**DESCRIPTION OF THE TASK**
Restate the lines of the material below word for word, from the first through the one containing "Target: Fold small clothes", and include nothing else; pictures stay out.

**GIVEN DATA**

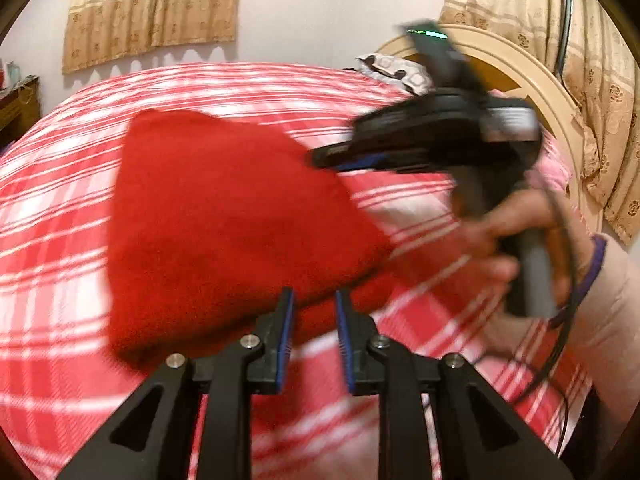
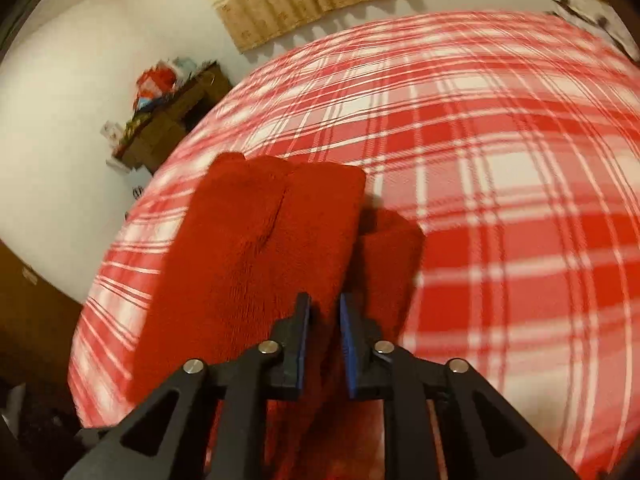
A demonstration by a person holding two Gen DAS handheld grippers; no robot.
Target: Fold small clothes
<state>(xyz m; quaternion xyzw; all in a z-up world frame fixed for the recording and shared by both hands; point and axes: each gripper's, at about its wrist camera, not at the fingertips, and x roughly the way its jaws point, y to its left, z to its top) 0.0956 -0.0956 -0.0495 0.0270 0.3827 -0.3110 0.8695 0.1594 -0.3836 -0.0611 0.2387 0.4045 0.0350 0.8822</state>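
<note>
A bed [image 1: 60, 208] covered in a red-and-white plaid sheet fills both views and carries the work. A red garment [image 1: 224, 220] of fuzzy fabric lies on the sheet, folded into a thick, roughly rectangular stack with a raised fold line running along its upper layer in the right wrist view [image 2: 260, 240]. A curved wooden headboard [image 1: 532, 76] stands at the far end of the bed, patterned curtains [image 1: 152, 4] hang on the pale wall behind it, and a dark wooden cabinet [image 2: 172, 124] with assorted items on top stands beside the bed. The right tool [image 1: 332, 158], held by a hand [image 1: 516, 240] around its grip, reaches in from the right side of the left wrist view and its tips lie over the garment's right edge (motion blur hides the tips there). In its own view the right tool [image 2: 324, 324] has its blue-lined fingers slightly apart, with the near edge of the garment running between them; whether the pads press on the fabric cannot be told. The left tool [image 1: 314, 312] has its fingers parted by a narrow gap at the garment's near edge, the fabric lying just beyond and between the tips, with nothing visibly pinched.
</note>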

**WRITTEN ANSWER**
A demonstration by a person holding two Gen DAS handheld grippers; no robot.
Target: Fold small clothes

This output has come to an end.